Table of Contents
ISRN Dermatology
Volume 2012, Article ID 308279, 7 pages
http://dx.doi.org/10.5402/2012/308279
Review Article

Malignant Melanoma

Department of Nuclear Medicine, Clinico San Carlos Hospital, 28040 Madrid, Spain

Received 22 October 2012; Accepted 7 November 2012

Academic Editors: S.-C. Chao, M. Feinmesser, and Y. Tuzun

Copyright © 2012 Aída Ortega Candil et al. This is an open access article distributed under the Creative Commons Attribution License, which permits unrestricted use, distribution, and reproduction in any medium, provided the original work is properly cited.

Abstract

Nuclear medicine plays an essential role in the correct staging of patients suffering from melanoma. Both sentinel lymph node biopsy (SLNB) and positron emission tomography (PET) represent its main diagnostic tools. SLNB is the choice procedure for lymphatic regional staging of these patients, including the result of this technique in the 2002 American Joint Cancer Committee melanoma staging.
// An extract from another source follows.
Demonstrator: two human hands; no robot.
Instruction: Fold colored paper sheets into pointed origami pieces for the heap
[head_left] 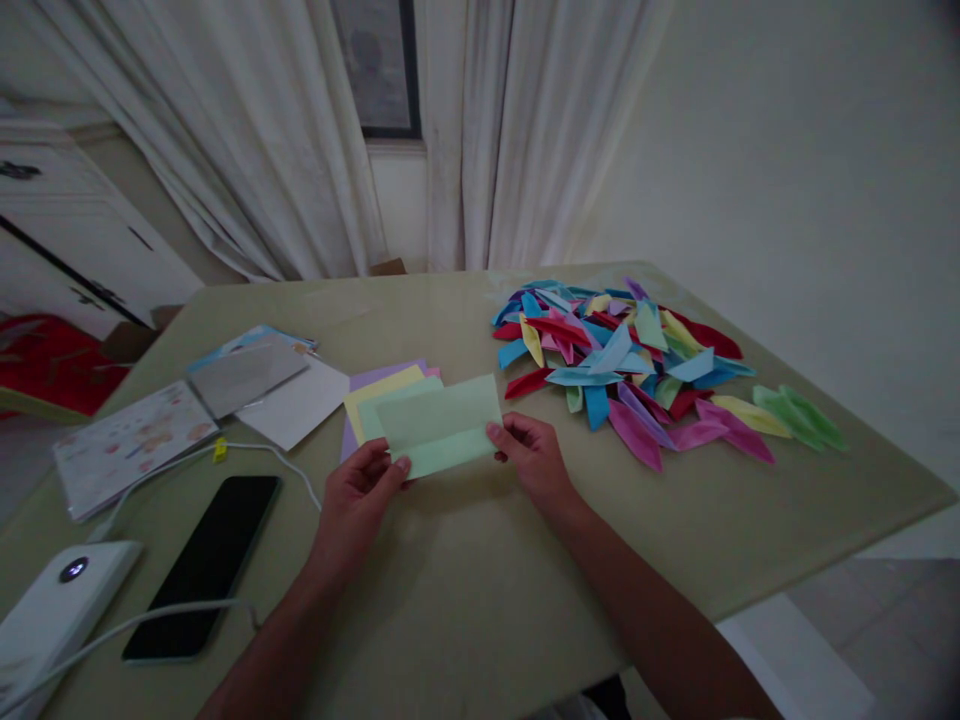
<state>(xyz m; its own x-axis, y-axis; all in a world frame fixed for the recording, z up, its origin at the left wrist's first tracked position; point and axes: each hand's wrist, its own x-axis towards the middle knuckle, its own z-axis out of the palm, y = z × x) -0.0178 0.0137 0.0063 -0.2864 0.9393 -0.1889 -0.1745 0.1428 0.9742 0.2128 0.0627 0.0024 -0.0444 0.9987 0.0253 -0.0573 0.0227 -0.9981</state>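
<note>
A light green sheet of paper (pixel 444 428) with a crease across its middle is held up over the table. My left hand (pixel 364 492) pinches its lower left corner between thumb and fingers. At the right edge, my right hand (pixel 531 455) grips it the same way. Just behind it lies a small stack of coloured sheets (pixel 382 385) in purple, yellow and green, partly covered by the held paper. Beyond my right hand spreads a heap of folded paper pieces (pixel 600 345) in blue, red, pink, yellow and green.
Left on the table (pixel 465 600) are a black phone (pixel 206 565), a white power bank (pixel 64 620) with a white cable (pixel 292 465), a patterned packet (pixel 135 445) and clear sleeves (pixel 244 375). Curtains (pixel 285 130) hang behind; a wall (pixel 795 180) rises at right.
</note>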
SLNB sensitivity is superior than PET/CT for the detection of lymphatic micrometastases in early stages of the disease. PET/CT is mainly used in confirming clinical metastases suspected, detection of recurrences, and recurrence restaging. PET/CT has also shown superiority against conventional diagnostic methods in the detection of distant metastases, being able to detect illness even six months earlier than those methods.